Data shown ::

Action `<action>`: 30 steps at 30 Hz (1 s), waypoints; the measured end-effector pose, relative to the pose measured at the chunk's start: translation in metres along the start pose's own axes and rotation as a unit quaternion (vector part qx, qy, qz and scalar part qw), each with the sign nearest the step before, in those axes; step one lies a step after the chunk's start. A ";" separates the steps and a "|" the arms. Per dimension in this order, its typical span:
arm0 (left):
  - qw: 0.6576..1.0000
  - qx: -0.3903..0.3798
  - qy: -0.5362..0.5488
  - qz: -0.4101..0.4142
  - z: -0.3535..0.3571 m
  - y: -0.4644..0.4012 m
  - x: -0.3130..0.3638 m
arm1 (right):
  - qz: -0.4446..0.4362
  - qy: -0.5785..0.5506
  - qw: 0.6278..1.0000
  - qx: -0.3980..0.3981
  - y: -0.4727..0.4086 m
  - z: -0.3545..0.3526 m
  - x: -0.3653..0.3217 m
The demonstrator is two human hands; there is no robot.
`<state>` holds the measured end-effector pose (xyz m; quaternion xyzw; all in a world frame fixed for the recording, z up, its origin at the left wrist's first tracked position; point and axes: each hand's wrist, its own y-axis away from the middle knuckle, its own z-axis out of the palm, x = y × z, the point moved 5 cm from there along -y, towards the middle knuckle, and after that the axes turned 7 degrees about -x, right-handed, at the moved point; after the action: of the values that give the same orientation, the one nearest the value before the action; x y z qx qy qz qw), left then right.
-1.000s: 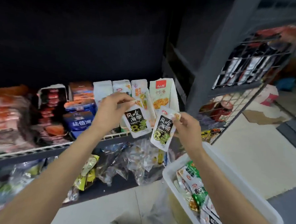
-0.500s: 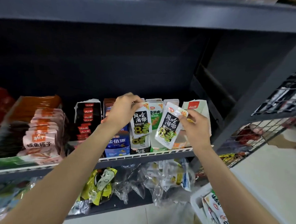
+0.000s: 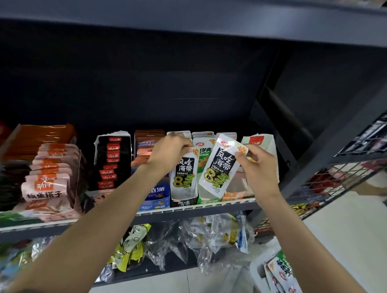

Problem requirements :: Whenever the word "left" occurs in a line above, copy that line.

Answer for the task ::
arm0 (left):
`<state>` holds the measured end-effector pose (xyz m; quaternion xyzw; all in a world frame fixed for the recording, z up, its origin at the left wrist's first tracked position; point and axes: each hand's wrist, its own y-axis away from the middle knuckle, its own z-axis out of the palm, x = y × z, the point moved 5 cm from there along -y, towards the middle knuckle, and after that the axes turned 7 degrees about -x, right-handed, at the moved point; after the action: of the values that give the same orientation, the one nearest the value before the action; x y z qx qy qz qw), left then right.

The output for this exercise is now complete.